O candidato do PL ainda afirmou que "antidemocrático é o prefeito que não vai debater comigo", e disse que "o povo tem direito de ouvir debate". Fuad, que não tem comparecido aos debates, incluindo o promovido por O TEMPO nesta segunda-feira (21), vem alegando problemas de agenda para não ir aos embates.

Pastora diz que igreja tem preferência por Engler

O voto evangélico é de grande importância para as candidaturas de ambos os candidatos. Tanto Engler quanto Fuad visitaram igrejas protestantes já na primeira semana de campanha do segundo turno, e a população representa, segundo a sexta rodada da pesquisa DATATEMPO (TRE MG-08738/2024), realizada entre os dias 23 e 27 de setembro, 35% dos eleitores de BH, perdendo apenas para os católicos, que representam cerca de 44,7%.

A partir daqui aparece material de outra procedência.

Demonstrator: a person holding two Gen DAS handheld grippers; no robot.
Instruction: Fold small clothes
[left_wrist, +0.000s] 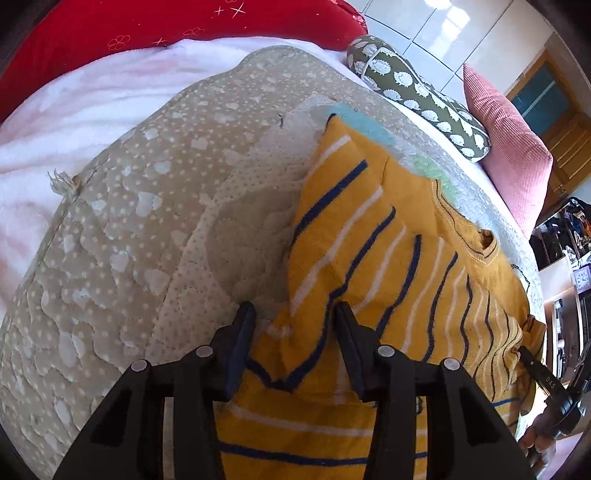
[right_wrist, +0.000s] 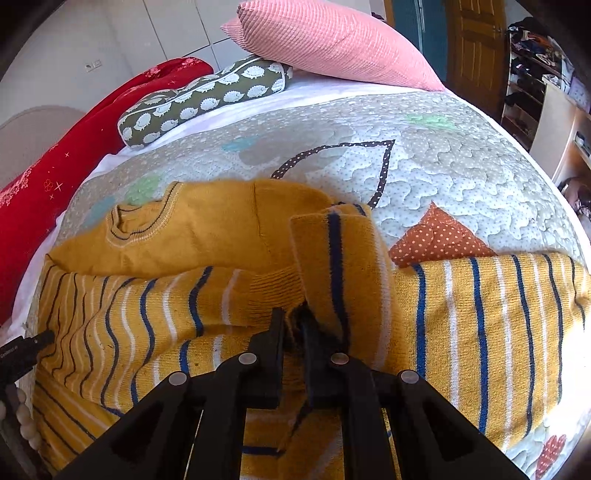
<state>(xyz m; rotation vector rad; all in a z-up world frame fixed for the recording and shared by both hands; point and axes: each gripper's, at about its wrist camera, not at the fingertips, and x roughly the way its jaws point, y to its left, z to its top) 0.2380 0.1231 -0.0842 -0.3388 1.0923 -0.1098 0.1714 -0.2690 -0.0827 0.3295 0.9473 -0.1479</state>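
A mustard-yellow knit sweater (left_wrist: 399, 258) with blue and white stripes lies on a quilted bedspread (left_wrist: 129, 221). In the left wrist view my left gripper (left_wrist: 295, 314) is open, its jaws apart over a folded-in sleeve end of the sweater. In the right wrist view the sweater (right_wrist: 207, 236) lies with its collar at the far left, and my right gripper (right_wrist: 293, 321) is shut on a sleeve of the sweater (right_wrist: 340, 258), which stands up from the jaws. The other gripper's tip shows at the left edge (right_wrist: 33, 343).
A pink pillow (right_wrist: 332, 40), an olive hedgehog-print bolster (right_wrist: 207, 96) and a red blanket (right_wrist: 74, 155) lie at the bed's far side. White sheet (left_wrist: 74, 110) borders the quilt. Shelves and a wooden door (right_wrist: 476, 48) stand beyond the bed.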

Apesar de não representar a maioria dos eleitores, os evangélicos têm sido foco das empreitadas em campanhas eleitorais, e isso seria resultado, especialmente, do impulsionamento do movimento político dentro das igrejas, em especial das pentecostais e batistas. É o que explica a socióloga e professora da Universidade Federal de Minas Gerais, Nina Rosas, que possui doutorado em cultura evangélica e estudos sobre o voto do grupo religioso.

Em entrevista concedida a O TEMPO na semana passada, a pastora Daniela Linhares, liderança da Igreja Getsêmani, afirmou que existe “um candidato que é o predileto dos cristãos”, que seria Bruno Engler. “Olha, essa eleição foi bem atípica e ficou muito claro, pelo menos para nós, para mim, que existe sim um candidato que é o predileto dos cristãos, que no caso é o Bruno Engler, caso contrário, ele não estaria aí no segundo turno”, definiu. 

“Então, para mim, isso é sim um reflexo da força conservadora e consequentemente das igrejas sim, porque, como eu disse acima, estamos buscando representantes que entendam o valor da igreja. Os dois não são evangélicos. E, de fato, isso é uma realidade, mas a gente também não vai votar em uma pessoa só porque ela é evangélica ou não. Não existe essa viseira, não existe essa cegueira da nossa parte. Agora, entender e defender os nossos valores, isso, sim, é extremamente importante”, declarou a pastora. 

Entretanto, Daniela reforçou que a Igreja Batista Getsêmani e o Conselho de Pastores é um “espaço democrático, um espaço aberto” para que cada candidato possa expressar suas propostas.

A menos de uma semana das eleições que vão definir o novo prefeito de Belo Horizonte, os candidatos estão disputando voto a voto. Neste cenário da reta final, os votos dos evangélicos têm sido foco constante nas campanhas.